Ideenfindung & Spielprinzip

Schnelle, viele Skizzen statt einer perfekten. In dieser Phase geht es darum, Ideen zu externalisieren bevor man sie bewertet. Wir setzen uns zusammen an einen Tisch, spielen Papierprototypen durch und testen Konzepte, lange bevor irgendetwas digital wird. Das schult das Denken in Varianten, das Loslassen von der ersten Idee und das Vertrauen in den Prozess. Wer früh viele schlechte Ideen produziert, kommt schneller zu einer guten.

Phase 03

Konzept & Look

Ein Moodboard, gezielte Stilrecherche, eine bewusste gestalterische Referenz. In dieser Phase lernt man, visuelle Entscheidungen zu begründen statt sie zu spüren. Was ist der rote Faden? Warum diese Farbe, warum diese Form? Die Antworten müssen stehen, bevor die ersten Dateien geöffnet werden. Das Ergebnis ist kein fertiges Design, sondern ein Fundament, auf dem alle folgenden Entscheidungen aufbauen.

Phase 04

Grafik & Illustration

Die erste eigene Illustrationsserie, mit echter Stilregie. Nicht ein Element, sondern ein ganzes System, das funktioniert wenn man es nebeneinander legt. Das Mentoring in dieser Phase ist punktuell, nicht permanent. Wir schauen nicht über die Schulter, sondern geben Impulse und lassen entscheiden.
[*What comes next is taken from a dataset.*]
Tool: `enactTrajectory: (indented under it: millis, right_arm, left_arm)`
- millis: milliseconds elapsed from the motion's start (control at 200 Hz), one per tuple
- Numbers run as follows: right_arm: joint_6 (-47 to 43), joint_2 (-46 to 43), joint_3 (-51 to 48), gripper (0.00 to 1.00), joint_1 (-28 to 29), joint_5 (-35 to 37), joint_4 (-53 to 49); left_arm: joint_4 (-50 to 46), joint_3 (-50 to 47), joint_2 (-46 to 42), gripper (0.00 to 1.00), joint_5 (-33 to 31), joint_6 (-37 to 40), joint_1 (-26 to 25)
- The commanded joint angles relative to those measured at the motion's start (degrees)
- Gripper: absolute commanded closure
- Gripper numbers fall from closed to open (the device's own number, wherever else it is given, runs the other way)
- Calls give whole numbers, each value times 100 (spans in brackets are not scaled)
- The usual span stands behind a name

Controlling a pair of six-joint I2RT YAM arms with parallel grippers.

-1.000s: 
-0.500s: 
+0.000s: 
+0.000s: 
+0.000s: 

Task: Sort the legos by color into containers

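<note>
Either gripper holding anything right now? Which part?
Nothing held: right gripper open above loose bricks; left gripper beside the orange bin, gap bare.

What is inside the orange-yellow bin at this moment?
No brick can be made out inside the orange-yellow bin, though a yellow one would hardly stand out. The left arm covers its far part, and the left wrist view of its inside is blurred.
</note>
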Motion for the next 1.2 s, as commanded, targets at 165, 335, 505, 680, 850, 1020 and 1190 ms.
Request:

Denn das Ziel ist nicht ein Ergebnis das uns gefällt, sondern eines, das die Person selbst versteht und vertreten kann.

Phase 05

Prototyp & Handwerk

Vom Bildschirm in die Hand. Drucken, schneiden, zusammenbauen. Verpackung denken. Zum ersten Mal merken, dass das was digital gut aussah, physisch andere Entscheidungen braucht. In der Werkstatt entstehen die ersten handwerklichen Iterationen, mit echtem Material, echter Fehlerkorrektur und dem Verständnis, dass ein Prototyp kein fertiges Produkt ist, sondern eine Frage in Objektform.

Phase 06

Übergabe & Spiel im Team

Präsentation vor dem ganzen Studio. Das Projekt wird nicht abgegeben, sondern übergeben, live vorgestellt, direkt gespielt. Das Feedback kommt in derselben Runde, in der das Ergebnis zum ersten Mal benutzt wird. Das ist kein schöner Abschluss, sondern der realistischste Moment des gesamten Prozesses. Genau so läuft es auch beim echten Kunden.

Eindrücke aus
dem Studio

Skizzen, Druckbögen, Materialproben und die Momente dazwischen.
Was übrig bleibt wenn ein Projekt fertig ist.

Es waren nicht nur Computerwissen gefragt, sondern auch handwerkliches Geschick und offene Kommunikation der eigenen Meinung und Gedanken.